The FINANCIAL — Organizations are wasting billions of dollars each year on customer loyalty programs that don’t work like they used to, according to new research from Accenture Strategy.
With millions of loyalty points sitting dormant and the majority of U.S. consumers (78 percent) retracting loyalty at profit-crushing rates, organizations must pay attention to the new factors driving customer loyalty in the digital age or risk losing customers for good.
The Accenture Strategy report, ‘Seeing beyond the loyalty illusion: it’s time you invest more wisely’, gauges the experiences and attitudes of 25,426 consumers around the world, including 2,532 U.S. consumers, about their loyalty relationship with brands and organizations today. The report found that 54 percent of U.S. consumers have switched provider in the past year, and almost one fifth (18 percent) confirm their expectations around brand loyalty have completely changed. The report also identified five new factors influencing loyalty today.
“New ‘languages of loyalty’ have emerged, driven by brands experimenting with creative digital experiences, which have changed the dynamics of customer loyalty today,” said Robert Wollan, senior managing director, global lead of Advanced Customer Strategy at Accenture Strategy. “Every consumer has a natural instinct around what makes them ‘stick’ to a brand.
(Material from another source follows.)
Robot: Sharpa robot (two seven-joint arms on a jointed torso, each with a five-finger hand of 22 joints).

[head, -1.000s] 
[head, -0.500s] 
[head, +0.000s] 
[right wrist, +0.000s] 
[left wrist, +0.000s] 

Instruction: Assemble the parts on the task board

The traditional ‘low price’ and ‘reliable service’ mechanics are no longer as effective at driving loyalty. With 66 percent of U.S. consumers spending more with the brands they love, organizations that stick to traditional approaches and don’t explore the new drivers influencing loyalty risk draining profitability and pushing customers away – even when they have the best intentions or are following their historical playbook. It’s time for organizations to take a fresh look at loyalty.”
The new languages of loyalty
Accenture Strategy has identified five languages of loyalty which are driving customer relationships in the digital age, particularly among U.S. millennials:
‘Tokens of affection’ – Fifty-nine percent of U.S. consumers feel loyal to brands that present them with small tokens of affection, such as personalized discounts, gift cards and special offers to reward their loyalty.
‘Get to know me’ – Forty-one percent of U.S. consumers are loyal to brands that offer them the opportunity to personalize products to create something that is bespoke to them. Fifty-one percent are loyal to brands that interact with them through their preferred channels of communication. Eighty-one percent feel loyal to brands that are there when they need them, but otherwise respect their time and leave them alone. Furthermore, 85 percent are loyal to brands that safeguard and protect the privacy of their personal information.
‘Thrill seeker’ – Forty-four percent of U.S. consumers are loyal to brands that actively engage them to help design or co-create products or services. Forty-one percent are loyal to organizations that present them with new experiences, products or services. Furthermore, 33 percent are loyal to brands that engage them in ‘multi-sensory’ experiences, using new technologies such as virtual reality or augmented reality.
‘If you like it, I like it’ – Twenty-three percent of U.S. consumers are loyal to brands that partner with celebrities, and another 23 percent feel loyal to organizations that partner with social influencers, such as bloggers and vloggers. Forty-two percent are loyal to brands that their family and friends do business with. Furthermore, 37 percent show loyalty to brands that actively support shared causes, such as charities or public campaigns.
‘Hook me up’ – Thirty-nine percent of U.S. consumers feel loyal to brands that connect them with other providers, giving them the ability to exchange loyalty points or rewards. Likewise, 51 percent are loyal to brands that keep them on the cutting edge by consistently offering the latest products and services.
“Organizations need to understand the loyalty languages of their most profitable customers and implement the optimal mix to ensure they’re delivering the experiences that drive advocacy, retention and growth,” said Kevin Quiring, managing director, Advanced Customer Strategy, Accenture Strategy. “An appetite for extra-ordinary, multi-sensory experiences, hyper-personalization and co-creation, are changing consumer dynamics around loyalty and forcing brands and organizations to shift their approaches and programs.”
Additional U.S. consumer findings from the report include:
Fight for loyalty:
Sixteen percent of U.S. consumers currently have a negative or non-existent reaction when brands try to earn their loyalty.
Over a quarter (26 percent) think brands should do everything possible to earn their loyalty.
How consumers express loyalty:
Fifty-five percent of U.S. consumers express loyalty by recommending the brands and companies they love to family and friends.
Forty-three percent increase the level of business they do with the brands and companies they love.